Technically it's not legal for "anyone" - and the stolen data is prohibited to be "accessed, viewed, released, used, transmitted or published"

But unlike law abiding Australian citizens (like Troy Hunt of Have I Been Pwned), presumably the US companies don't think Qantas will go after them.

Post in thread 'QANTAS Cyber Incident'

Oct 12, 2025

Not sure if an overseas hosted site like HIBP would be necessarily bound by an Aus injunction., and in any event they are making substantial alterations to the dataset.

https://twitter.com/x/status/1974231071119344072

Doesn't look like Troy wants to get sued.

https://twitter.com/x/status/1974242070492549572

https://twitter.com/x/status/1946147495521968129

• Be.au

• 

I guess it depends on whether you think the rulings of an Australian court apply to you if you are outside Australia (even if you knew about the injunction)

In any case, I can't imagine it would be a good look for Qantas to go after them.

 

[justinbrett]

It's only an interim injunction anyway. I reckon any of these companies think they would be safe in any legal action because they are not being malicious, they are not spreading the data, they're just alerting customers that the data has been leaked.
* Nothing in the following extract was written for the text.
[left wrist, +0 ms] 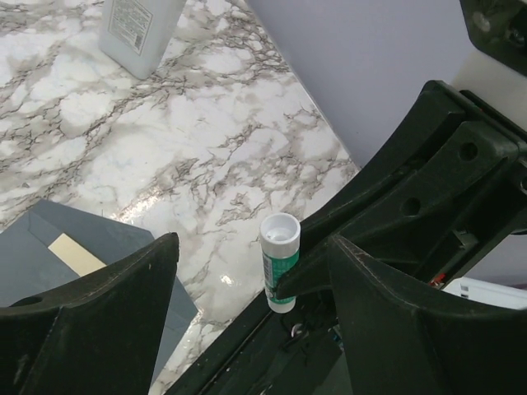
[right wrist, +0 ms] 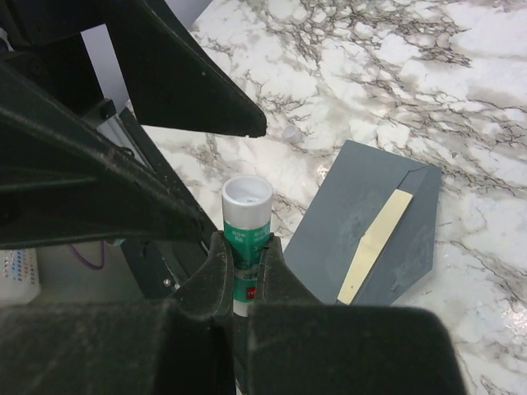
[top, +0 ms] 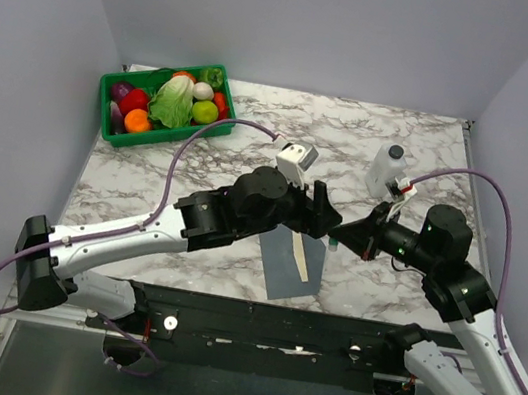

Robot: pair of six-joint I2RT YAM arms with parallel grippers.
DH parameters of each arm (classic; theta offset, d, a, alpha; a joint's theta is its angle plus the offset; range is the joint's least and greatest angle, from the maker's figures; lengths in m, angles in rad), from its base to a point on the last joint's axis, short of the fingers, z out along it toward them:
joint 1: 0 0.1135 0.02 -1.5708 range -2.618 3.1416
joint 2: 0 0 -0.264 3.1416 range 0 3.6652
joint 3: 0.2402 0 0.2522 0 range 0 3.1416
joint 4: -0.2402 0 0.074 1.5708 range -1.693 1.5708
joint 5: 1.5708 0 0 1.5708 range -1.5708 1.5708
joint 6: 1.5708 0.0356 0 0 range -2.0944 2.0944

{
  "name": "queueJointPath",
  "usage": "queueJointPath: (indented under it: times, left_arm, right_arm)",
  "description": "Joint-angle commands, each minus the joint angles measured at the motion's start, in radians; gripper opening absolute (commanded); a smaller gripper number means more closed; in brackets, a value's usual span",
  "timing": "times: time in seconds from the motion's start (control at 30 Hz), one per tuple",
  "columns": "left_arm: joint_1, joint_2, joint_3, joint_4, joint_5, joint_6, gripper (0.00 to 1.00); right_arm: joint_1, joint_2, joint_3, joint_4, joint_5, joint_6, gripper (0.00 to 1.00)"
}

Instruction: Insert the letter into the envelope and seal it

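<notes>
My right gripper (right wrist: pixel 245 276) is clenched on a glue stick (right wrist: pixel 246 206), a white-and-green plastic cylinder whose round white end looks hollow. My left gripper (left wrist: pixel 247 247) is released, its matte black fingers spread wide with the tube seen between them. The slate-grey paper envelope (right wrist: pixel 346 218) lies flat on the glossy veined marble table (right wrist: pixel 461 74), with a narrow cream-tan strip of the letter (right wrist: pixel 377 240) showing on it

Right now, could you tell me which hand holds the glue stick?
The right hand grips the glue stick; the left hand is open and empty.
</notes>
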Motion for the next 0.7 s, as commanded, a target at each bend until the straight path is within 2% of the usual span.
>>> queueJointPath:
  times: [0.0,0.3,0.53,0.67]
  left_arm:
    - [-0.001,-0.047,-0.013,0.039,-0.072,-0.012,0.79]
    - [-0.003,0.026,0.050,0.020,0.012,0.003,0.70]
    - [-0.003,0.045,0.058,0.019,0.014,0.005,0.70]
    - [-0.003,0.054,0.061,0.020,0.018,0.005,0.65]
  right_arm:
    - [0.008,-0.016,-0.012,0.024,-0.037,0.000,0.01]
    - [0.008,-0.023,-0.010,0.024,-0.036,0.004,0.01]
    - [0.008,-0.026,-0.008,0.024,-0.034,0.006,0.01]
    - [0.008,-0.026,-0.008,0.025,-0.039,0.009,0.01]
I can't see any court in Australia upholding any action against them for this.

 

[Be.au]

It's only an interim injunction anyway.

It's a permanent injunction - https://www.theaustralian.com.au/br...k/news-story/8069361b063239eae635c5111294136a

In July, Qantas was granted an interim injunction in the NSW Supreme Court in an attempt to stop the data from being accessed or released.
[...]
And on Thursday, Justice Francois Kunc agreed to make permanent orders.
Justice Kunc also agreed to a six-month non-publication order over the names of the solicitors and counsel acting for Qantas in the matter.

I can't see any court in Australia upholding any action against them for this.

Justice Kunc described hacking and data leaks as a “serious societal problem” and that the number of similar applications by targeted organisations was only going up.

He said that even though the perpetrators appeared to be “beyond our reach”, it was important for the courts not to “turn its face” on the situation.

 

[Pushka]

Nord VPN aren't taking any chances with Qantas.

 

[Flyerwin]

Telling us our data is on the dark web is not that helpful though - we can all assume it's there in one form or another. It's what do we do with that information.

 

[Aggi]

Just got this alert from Equifax today, wonder how do they get access to the leak info?

View attachment 476691

I got a similar email from Equifax today, although my paid subscription has expired so it didn’t say what the data was.